• Aim of the task: Retype the line with "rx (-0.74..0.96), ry" in it, then each line after it to the end of the data, word for word.

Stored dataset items
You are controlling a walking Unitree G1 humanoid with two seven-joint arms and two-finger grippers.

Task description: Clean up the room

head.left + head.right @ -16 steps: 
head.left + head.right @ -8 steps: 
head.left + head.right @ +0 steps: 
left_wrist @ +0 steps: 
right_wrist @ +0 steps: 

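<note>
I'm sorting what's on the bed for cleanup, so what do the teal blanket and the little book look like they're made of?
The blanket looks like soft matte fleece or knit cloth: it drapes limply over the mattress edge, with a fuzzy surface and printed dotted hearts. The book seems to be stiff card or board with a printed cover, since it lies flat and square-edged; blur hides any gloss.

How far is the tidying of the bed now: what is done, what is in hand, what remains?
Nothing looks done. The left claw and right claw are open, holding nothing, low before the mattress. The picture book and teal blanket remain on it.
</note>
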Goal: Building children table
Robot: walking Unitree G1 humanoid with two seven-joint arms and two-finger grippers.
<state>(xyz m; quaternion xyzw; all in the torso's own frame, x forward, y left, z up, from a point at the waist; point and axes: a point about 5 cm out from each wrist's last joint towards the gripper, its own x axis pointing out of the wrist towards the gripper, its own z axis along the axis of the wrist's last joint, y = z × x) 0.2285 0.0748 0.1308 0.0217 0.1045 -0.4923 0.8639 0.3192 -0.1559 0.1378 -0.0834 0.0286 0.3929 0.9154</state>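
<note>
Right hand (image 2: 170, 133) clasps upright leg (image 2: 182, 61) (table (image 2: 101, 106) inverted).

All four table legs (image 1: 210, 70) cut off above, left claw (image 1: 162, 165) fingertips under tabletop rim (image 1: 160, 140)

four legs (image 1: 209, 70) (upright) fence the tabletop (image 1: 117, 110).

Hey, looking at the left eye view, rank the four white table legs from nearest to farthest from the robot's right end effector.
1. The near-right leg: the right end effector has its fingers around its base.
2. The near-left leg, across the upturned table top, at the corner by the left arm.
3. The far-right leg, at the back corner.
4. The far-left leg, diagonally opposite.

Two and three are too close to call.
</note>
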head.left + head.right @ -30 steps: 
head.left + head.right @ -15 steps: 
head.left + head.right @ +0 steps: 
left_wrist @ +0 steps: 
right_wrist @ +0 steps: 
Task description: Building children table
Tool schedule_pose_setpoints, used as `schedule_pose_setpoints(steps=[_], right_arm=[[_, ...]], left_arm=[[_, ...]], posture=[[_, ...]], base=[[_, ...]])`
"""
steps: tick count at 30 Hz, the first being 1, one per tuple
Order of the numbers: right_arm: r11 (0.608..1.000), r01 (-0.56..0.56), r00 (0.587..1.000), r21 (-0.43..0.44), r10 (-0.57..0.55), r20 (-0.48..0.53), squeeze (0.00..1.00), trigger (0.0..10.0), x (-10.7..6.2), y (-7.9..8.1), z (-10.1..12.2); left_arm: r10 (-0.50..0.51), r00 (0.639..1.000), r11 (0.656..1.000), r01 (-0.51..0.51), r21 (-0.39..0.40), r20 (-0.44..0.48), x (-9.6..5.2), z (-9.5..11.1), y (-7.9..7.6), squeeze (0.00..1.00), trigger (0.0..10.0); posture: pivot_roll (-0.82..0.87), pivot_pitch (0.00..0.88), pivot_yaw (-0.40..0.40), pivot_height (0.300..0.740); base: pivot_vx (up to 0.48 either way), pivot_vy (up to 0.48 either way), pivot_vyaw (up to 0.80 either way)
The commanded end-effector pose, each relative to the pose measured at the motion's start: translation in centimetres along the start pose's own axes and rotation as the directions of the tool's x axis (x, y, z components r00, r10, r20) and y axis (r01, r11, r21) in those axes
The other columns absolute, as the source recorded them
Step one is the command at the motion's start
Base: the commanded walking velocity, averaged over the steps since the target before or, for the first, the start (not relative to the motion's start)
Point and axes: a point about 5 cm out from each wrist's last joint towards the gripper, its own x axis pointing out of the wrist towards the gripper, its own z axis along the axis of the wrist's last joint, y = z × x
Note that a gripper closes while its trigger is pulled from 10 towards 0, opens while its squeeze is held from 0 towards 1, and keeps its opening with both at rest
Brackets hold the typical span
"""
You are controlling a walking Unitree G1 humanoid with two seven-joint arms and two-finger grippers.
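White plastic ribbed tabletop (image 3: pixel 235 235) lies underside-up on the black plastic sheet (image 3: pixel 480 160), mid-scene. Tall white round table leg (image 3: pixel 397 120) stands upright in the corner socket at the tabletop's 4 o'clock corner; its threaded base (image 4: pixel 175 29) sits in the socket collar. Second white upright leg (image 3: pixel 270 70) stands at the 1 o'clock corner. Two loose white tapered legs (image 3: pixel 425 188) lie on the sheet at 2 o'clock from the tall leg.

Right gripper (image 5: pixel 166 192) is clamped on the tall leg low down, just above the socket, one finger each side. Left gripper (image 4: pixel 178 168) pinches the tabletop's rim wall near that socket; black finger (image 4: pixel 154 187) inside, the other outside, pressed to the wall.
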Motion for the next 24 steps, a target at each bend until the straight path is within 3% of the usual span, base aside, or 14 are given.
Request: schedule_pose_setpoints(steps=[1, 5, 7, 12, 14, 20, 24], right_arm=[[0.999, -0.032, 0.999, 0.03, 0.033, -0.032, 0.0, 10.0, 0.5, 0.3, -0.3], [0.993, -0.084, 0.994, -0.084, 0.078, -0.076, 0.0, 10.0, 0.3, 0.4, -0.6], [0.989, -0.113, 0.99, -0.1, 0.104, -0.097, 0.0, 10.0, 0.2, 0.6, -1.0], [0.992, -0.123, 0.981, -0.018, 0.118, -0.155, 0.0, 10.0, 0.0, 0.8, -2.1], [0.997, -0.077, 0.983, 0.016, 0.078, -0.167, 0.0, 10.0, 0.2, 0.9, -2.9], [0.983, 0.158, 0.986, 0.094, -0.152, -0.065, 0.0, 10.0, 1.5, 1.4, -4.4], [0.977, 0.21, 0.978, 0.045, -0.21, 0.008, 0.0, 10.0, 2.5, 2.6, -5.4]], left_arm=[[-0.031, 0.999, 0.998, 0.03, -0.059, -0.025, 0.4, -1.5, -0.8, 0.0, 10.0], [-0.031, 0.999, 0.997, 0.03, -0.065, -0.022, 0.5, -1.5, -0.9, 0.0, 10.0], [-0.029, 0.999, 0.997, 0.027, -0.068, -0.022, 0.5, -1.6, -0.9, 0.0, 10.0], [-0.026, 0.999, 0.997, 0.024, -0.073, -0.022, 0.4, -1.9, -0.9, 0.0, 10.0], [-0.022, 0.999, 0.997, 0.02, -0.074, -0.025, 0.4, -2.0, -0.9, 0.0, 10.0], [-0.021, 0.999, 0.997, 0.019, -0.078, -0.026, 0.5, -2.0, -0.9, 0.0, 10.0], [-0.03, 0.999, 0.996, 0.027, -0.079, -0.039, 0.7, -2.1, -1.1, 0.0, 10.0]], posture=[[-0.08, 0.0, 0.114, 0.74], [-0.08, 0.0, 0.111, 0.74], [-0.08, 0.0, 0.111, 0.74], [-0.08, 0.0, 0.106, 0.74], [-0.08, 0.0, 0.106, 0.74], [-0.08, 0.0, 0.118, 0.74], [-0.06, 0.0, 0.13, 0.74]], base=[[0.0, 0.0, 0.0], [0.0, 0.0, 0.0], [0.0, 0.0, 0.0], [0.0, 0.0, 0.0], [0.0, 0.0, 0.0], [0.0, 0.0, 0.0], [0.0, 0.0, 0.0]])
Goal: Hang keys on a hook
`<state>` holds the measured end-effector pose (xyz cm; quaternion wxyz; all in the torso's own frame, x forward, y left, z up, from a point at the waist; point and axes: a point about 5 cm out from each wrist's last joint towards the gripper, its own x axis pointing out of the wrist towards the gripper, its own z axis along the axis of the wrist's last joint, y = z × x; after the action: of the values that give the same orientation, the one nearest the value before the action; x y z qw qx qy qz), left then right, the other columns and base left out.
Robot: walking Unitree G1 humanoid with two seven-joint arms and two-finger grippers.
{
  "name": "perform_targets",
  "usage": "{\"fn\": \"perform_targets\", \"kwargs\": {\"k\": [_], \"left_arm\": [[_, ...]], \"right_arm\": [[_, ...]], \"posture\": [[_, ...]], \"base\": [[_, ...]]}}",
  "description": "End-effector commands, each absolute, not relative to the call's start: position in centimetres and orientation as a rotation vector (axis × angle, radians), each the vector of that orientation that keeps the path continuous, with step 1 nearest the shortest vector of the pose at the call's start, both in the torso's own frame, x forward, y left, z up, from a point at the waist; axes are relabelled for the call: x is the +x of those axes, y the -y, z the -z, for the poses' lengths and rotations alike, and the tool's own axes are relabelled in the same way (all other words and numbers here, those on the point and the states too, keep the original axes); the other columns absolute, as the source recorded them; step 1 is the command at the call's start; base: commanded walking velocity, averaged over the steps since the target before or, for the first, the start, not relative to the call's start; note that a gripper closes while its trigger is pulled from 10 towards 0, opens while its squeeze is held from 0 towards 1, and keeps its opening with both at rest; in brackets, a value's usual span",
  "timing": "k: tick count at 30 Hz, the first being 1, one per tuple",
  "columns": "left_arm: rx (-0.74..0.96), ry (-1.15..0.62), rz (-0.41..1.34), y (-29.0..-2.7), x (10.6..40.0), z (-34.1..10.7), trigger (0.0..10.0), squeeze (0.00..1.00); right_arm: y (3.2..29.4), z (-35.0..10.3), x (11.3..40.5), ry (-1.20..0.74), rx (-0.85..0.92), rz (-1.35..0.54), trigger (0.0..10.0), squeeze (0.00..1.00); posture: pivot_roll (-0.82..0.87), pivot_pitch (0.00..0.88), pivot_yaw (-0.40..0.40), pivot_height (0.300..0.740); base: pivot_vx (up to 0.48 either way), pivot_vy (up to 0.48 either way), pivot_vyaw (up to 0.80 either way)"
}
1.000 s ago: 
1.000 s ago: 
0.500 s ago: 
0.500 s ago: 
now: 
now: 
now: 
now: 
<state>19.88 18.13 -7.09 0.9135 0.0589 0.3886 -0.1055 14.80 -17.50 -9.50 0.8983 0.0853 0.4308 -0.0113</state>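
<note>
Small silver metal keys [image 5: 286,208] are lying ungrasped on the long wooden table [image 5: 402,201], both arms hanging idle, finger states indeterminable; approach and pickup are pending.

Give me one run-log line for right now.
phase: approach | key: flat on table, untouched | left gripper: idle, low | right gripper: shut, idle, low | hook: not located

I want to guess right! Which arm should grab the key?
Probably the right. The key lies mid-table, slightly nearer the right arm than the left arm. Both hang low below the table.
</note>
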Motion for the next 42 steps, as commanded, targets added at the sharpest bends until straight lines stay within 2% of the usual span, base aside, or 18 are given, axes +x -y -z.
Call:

• Task response:
  "columns": "left_arm: rx (-0.74..0.96), ry (-1.15..0.62), rz (-0.41..1.34), y (-29.0..-2.7), x (10.6..40.0), z (-34.1..10.7), trigger (0.0..10.0), squeeze (0.00..1.00); right_arm: y (3.2..29.4), z (-35.0..10.3), x (11.3..40.5), ry (-1.20..0.74), rx (-0.85..0.92), rz (-1.35..0.54), trigger (0.0..10.0), squeeze (0.00..1.00); posture: pivot_roll (-0.82..0.87), pivot_pitch (0.00..0.88), pivot_yaw (-0.40..0.40), pivot_height (0.300..0.740); base: pivot_vx (up to 0.48 either way), pivot_vy (up to 0.48 either way), pivot_vyaw (up to 0.80 either way)"
}
1.000 s ago: 
1.000 s ago: 
0.500 s ago: 
0.500 s ago: 
now: 
now: 
now: 
now: 
<state>19.88 18.13 -7.09 0.9135 0.0589 0.3886 -0.1055 14.80 -17.50 -9.50 0.8983 0.0853 0.4308 -0.0113</state>
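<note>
Small silver metal keys [image 5: 286,208] are lying ungrasped on the long wooden table [image 5: 402,201], both arms hanging idle, finger states indeterminable; approach and pickup are pending.

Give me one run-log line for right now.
phase: approach | key: flat on table, untouched | left gripper: idle, low | right gripper: shut, idle, low | hook: not located

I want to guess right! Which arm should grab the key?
Probably the right. The key lies mid-table, slightly nearer the right arm than the left arm. Both hang low below the table.
</note>
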Motion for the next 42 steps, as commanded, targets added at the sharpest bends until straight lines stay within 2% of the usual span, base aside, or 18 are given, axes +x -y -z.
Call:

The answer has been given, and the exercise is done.